- _DATA EXTRACT_
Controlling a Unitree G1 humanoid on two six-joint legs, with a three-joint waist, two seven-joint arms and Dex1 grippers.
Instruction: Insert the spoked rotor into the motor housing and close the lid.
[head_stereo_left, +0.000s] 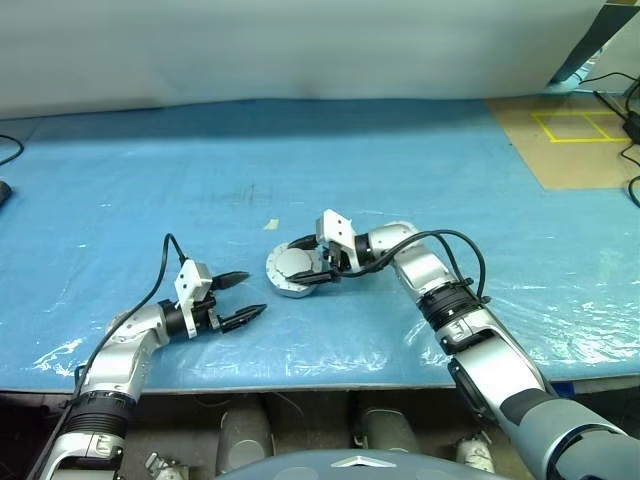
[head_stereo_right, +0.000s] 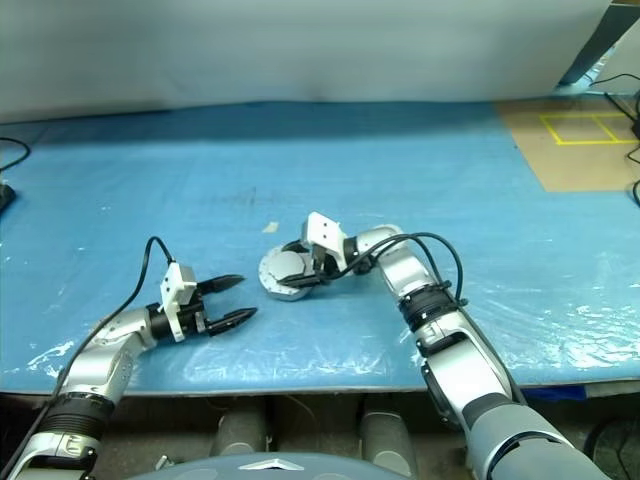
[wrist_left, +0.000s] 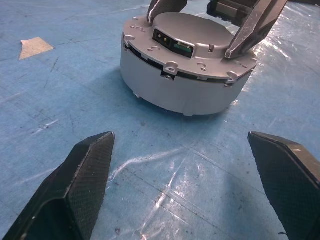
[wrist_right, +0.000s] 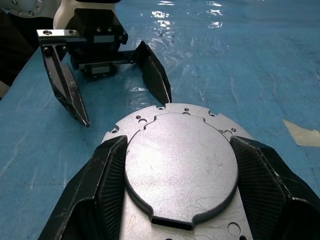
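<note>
The motor housing (head_stereo_left: 288, 286) is a round silver-grey drum standing on the blue table. Its lid (wrist_right: 180, 170) lies flat and closed on top, plain grey side up, with a raised round plate in the middle. My right gripper (head_stereo_left: 305, 262) reaches over it from the right, and its two black fingers (wrist_right: 102, 185) press against opposite edges of that raised plate. My left gripper (head_stereo_left: 255, 291) hovers open a short way left of the housing, pointing at its side wall (wrist_left: 175, 90), nothing between its fingers. The spoked rotor is hidden.
A small scrap of tape (head_stereo_left: 271, 224) lies on the blue sheet just behind the housing. A brown board with yellow tape marks (head_stereo_left: 570, 140) and cables sit at the far right. The table's front edge (head_stereo_left: 300, 385) runs close below both arms.
</note>
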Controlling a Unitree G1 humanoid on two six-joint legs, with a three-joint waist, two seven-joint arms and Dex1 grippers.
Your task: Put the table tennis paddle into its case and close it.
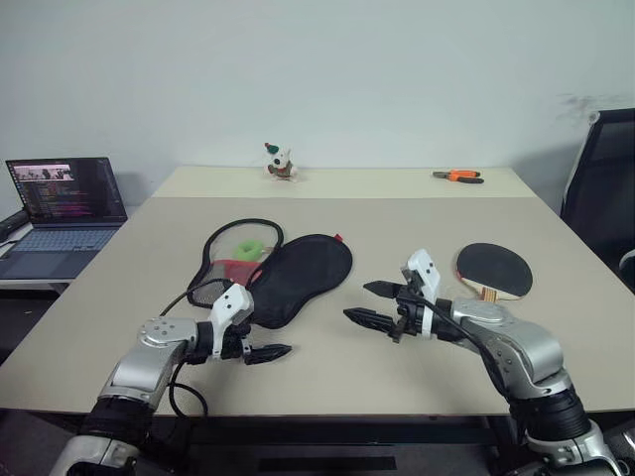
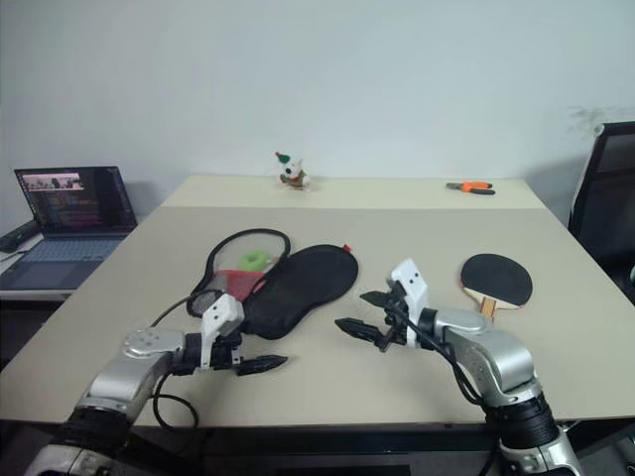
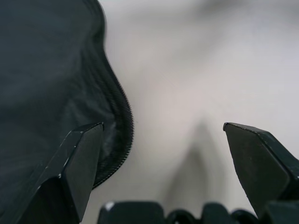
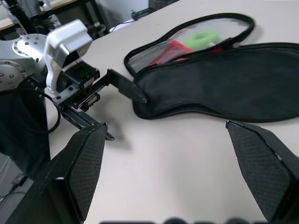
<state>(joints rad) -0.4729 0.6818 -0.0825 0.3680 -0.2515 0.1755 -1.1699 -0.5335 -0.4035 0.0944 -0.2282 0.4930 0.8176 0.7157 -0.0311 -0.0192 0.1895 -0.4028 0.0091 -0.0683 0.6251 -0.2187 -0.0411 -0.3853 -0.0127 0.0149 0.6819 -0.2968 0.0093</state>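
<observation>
Left eye view puts everything around the case (image 1: 298,278), which lies unzipped and spread flat near the middle of the bench (image 1: 397,213): its black flap stretches toward the far right, and the mesh half with red and green showing through it fans out on the flap's left. The case's long axis runs on a diagonal, from its narrow near-left end up to the rounded far-right end.

The left gripper (image 1: 260,349) sits right at that near-left end, its two black fingers spread wide and holding nothing. In the left wrist view one fingertip (image 3: 79,158) overlaps the zip edge of the case (image 3: 51,79) while the other stands over bare bench, so the edge lies between the fingers; whether the fingertip touches the fabric I cannot tell.

The table tennis paddle (image 1: 494,270) lies flat well to the right of the case, black face toward the far side, wooden handle pointing toward the robot. The right gripper (image 1: 375,302) hovers between case and paddle, also fully spread and empty, pointing toward the case. The paddle is behind and to the right of it.

My reading: the right arm is the nearer one for the paddle, but it must swing away from the case to reach the handle, while the left is placed to pin or lift the case's edge.
</observation>
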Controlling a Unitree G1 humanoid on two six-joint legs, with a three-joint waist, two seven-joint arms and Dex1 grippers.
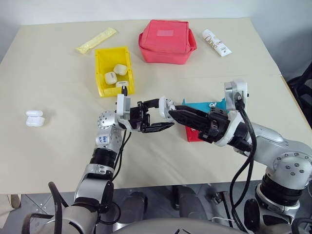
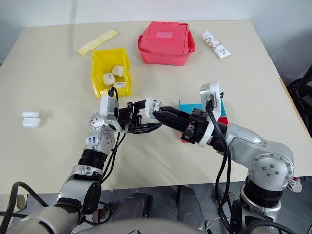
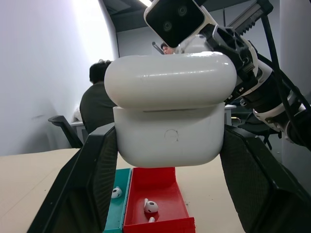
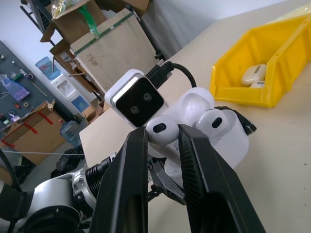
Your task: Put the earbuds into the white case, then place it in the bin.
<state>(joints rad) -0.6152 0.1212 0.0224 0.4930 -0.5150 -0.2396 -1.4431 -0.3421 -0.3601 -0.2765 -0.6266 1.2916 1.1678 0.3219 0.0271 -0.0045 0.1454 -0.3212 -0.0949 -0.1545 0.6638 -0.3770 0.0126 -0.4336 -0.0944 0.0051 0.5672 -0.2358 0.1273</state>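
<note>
So both arms meet mid-air over the middle of the table [image 1: 48, 161]. The left gripper [image 1: 155, 116] is clamped tight on the white case [image 3: 169, 116], its two black fingers squeezing the base from either side, and the lid is flipped up. The right gripper [image 4: 163, 145] comes in from the other side with its fingers nearly closed, pinching one of the earbuds [image 4: 162, 129] right at the case's open top; a second earbud [image 4: 215, 120] already sits in its slot next to it. Just under and behind the right arm are the small red tray [image 3: 156, 204] and blue tray [image 3: 116, 204] side by side, and the left wrist view shows another bud [image 3: 150, 207] lying in the red one and one [image 3: 115, 192] in the blue one. The yellow bin [image 1: 113, 70] sits further back on the table, just beyond the left gripper, with three closed white cases [image 1: 116, 74] already inside. Behind it there's a red zip pouch [image 1: 166, 41], a yellow sachet [image 1: 96, 40] and a white tube [image 1: 216, 42]. Off on the left of the table, well apart from everything, one more open case [image 1: 35, 118] sits alone. Nothing lies between the grippers and the bin.
</note>
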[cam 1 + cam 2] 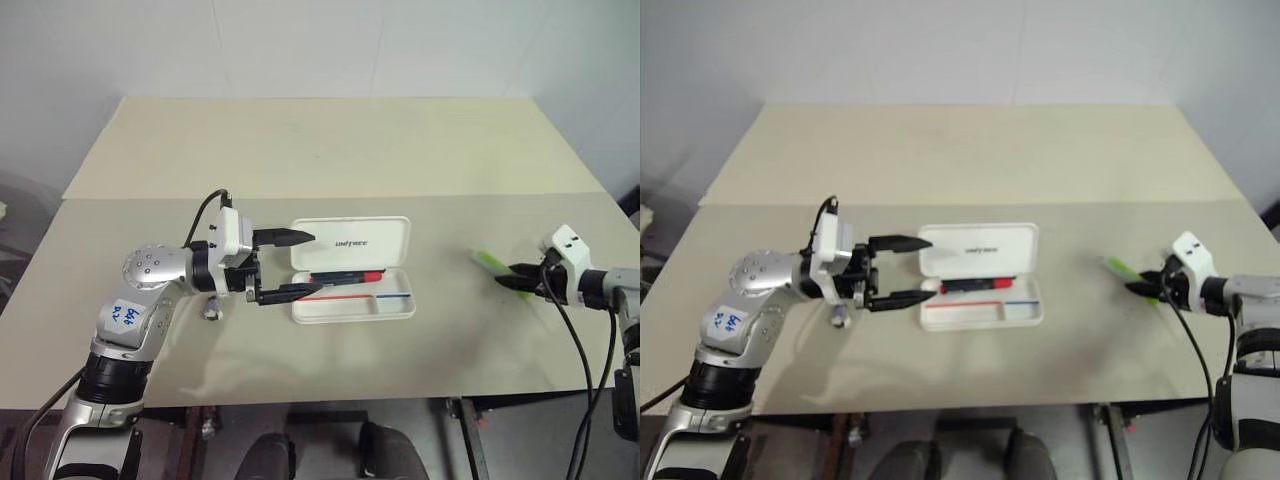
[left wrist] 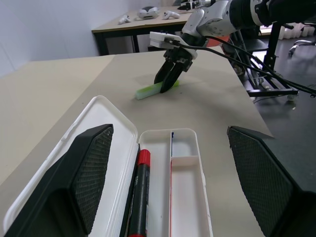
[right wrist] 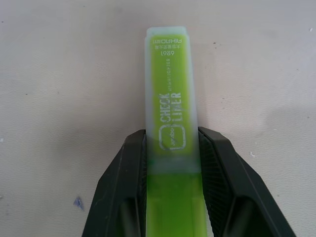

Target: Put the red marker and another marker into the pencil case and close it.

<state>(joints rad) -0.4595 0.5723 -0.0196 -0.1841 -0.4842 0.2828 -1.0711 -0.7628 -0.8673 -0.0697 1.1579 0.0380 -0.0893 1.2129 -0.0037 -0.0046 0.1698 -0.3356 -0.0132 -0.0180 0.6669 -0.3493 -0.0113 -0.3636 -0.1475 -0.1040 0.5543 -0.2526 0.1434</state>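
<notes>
on the beige tabletop point(image 1: 320, 330), the white hard-plastic hinged pencil case point(image 1: 352, 268) lies open at the middle, with the slim red marker with a black middle section point(image 1: 345, 276) lying in its tray along the hinge side. the left gripper point(image 1: 297, 264) hangs level at the case's left end, its two black fingers spread wide and holding nothing. well apart to the right, the right gripper point(image 3: 173, 148) has its fingers pressed against both sides of the short light yellow-green highlighter marker point(image 3: 171, 98), which lies on the table.
</notes>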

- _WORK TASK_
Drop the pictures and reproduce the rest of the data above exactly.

- _EXPECTED ANSWER_
Controlling a Unitree G1 humanoid on two six-joint legs, with a three-joint waist, two seven-joint arms and Dex1 grippers.
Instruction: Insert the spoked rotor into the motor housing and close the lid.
[head_stereo_left, +0.000s] 
[head_stereo_right, +0.000s] 
[wrist_left, +0.000s] 
[wrist_right, +0.000s] 
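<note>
The motor housing (head_stereo_left: 288, 286) is a round silver-grey drum standing on the blue table. Its lid (wrist_right: 180, 170) lies flat and closed on top, plain grey side up, with a raised round plate in the middle. My right gripper (head_stereo_left: 305, 262) reaches over it from the right, and its two black fingers (wrist_right: 102, 185) press against opposite edges of that raised plate. My left gripper (head_stereo_left: 255, 291) hovers open a short way left of the housing, pointing at its side wall (wrist_left: 175, 90), nothing between its fingers. The spoked rotor is hidden.
A small scrap of tape (head_stereo_left: 271, 224) lies on the blue sheet just behind the housing. A brown board with yellow tape marks (head_stereo_left: 570, 140) and cables sit at the far right. The table's front edge (head_stereo_left: 300, 385) runs close below both arms.
</note>
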Controlling a Unitree G1 humanoid on two six-joint legs, with a three-joint waist, two seven-joint arms and Dex1 grippers.
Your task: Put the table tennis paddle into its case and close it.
<state>(joints rad) -0.4729 0.6818 -0.0825 0.3680 -0.2515 0.1755 -1.1699 -0.5335 -0.4035 0.0944 -0.2282 0.4930 0.8176 0.7157 -0.0311 -0.0192 0.1895 -0.4028 0.0091 -0.0683 0.6251 -0.2187 -0.0411 -0.3853 -0.0127 0.0149 0.6819 -0.2968 0.0093</state>
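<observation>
Left eye view puts everything around the case (image 1: 298,278), which lies unzipped and spread flat near the middle of the bench (image 1: 397,213): its black flap stretches toward the far right, and the mesh half with red and green showing through it fans out on the flap's left. The case's long axis runs on a diagonal, from its narrow near-left end up to the rounded far-right end.

The left gripper (image 1: 260,349) sits right at that near-left end, its two black fingers spread wide and holding nothing. In the left wrist view one fingertip (image 3: 79,158) overlaps the zip edge of the case (image 3: 51,79) while the other stands over bare bench, so the edge lies between the fingers; whether the fingertip touches the fabric I cannot tell.

The table tennis paddle (image 1: 494,270) lies flat well to the right of the case, black face toward the far side, wooden handle pointing toward the robot. The right gripper (image 1: 375,302) hovers between case and paddle, also fully spread and empty, pointing toward the case. The paddle is behind and to the right of it.

My reading: the right arm is the nearer one for the paddle, but it must swing away from the case to reach the handle, while the left is placed to pin or lift the case's edge.
</observation>
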Controlling a Unitree G1 humanoid on two six-joint legs, with a three-joint waist, two seven-joint arms and Dex1 grippers.
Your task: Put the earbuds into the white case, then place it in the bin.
<state>(joints rad) -0.6152 0.1212 0.0224 0.4930 -0.5150 -0.2396 -1.4431 -0.3421 -0.3601 -0.2765 -0.6266 1.2916 1.1678 0.3219 0.0271 -0.0045 0.1454 -0.3212 -0.0949 -0.1545 0.6638 -0.3770 0.0126 -0.4336 -0.0944 0.0051 0.5672 -0.2358 0.1273</state>
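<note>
So both arms meet mid-air over the middle of the table [image 1: 48, 161]. The left gripper [image 1: 155, 116] is clamped tight on the white case [image 3: 169, 116], its two black fingers squeezing the base from either side, and the lid is flipped up. The right gripper [image 4: 163, 145] comes in from the other side with its fingers nearly closed, pinching one of the earbuds [image 4: 162, 129] right at the case's open top; a second earbud [image 4: 215, 120] already sits in its slot next to it. Just under and behind the right arm are the small red tray [image 3: 156, 204] and blue tray [image 3: 116, 204] side by side, and the left wrist view shows another bud [image 3: 150, 207] lying in the red one and one [image 3: 115, 192] in the blue one. The yellow bin [image 1: 113, 70] sits further back on the table, just beyond the left gripper, with three closed white cases [image 1: 116, 74] already inside. Behind it there's a red zip pouch [image 1: 166, 41], a yellow sachet [image 1: 96, 40] and a white tube [image 1: 216, 42]. Off on the left of the table, well apart from everything, one more open case [image 1: 35, 118] sits alone. Nothing lies between the grippers and the bin.
</note>
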[cam 1 + cam 2] 
[left wrist] 
[right wrist] 

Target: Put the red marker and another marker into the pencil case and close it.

<state>(joints rad) -0.4595 0.5723 -0.0196 -0.1841 -0.4842 0.2828 -1.0711 -0.7628 -0.8673 -0.0697 1.1579 0.0380 -0.0893 1.2129 -0.0037 -0.0046 0.1698 -0.3356 -0.0132 -0.0180 0.6669 -0.3493 -0.0113 -0.3636 -0.1475 -0.1040 0.5543 -0.2526 0.1434</state>
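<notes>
on the beige tabletop point(image 1: 320, 330), the white hard-plastic hinged pencil case point(image 1: 352, 268) lies open at the middle, with the slim red marker with a black middle section point(image 1: 345, 276) lying in its tray along the hinge side. the left gripper point(image 1: 297, 264) hangs level at the case's left end, its two black fingers spread wide and holding nothing. well apart to the right, the right gripper point(image 3: 173, 148) has its fingers pressed against both sides of the short light yellow-green highlighter marker point(image 3: 171, 98), which lies on the table.
</notes>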

This concludes the response.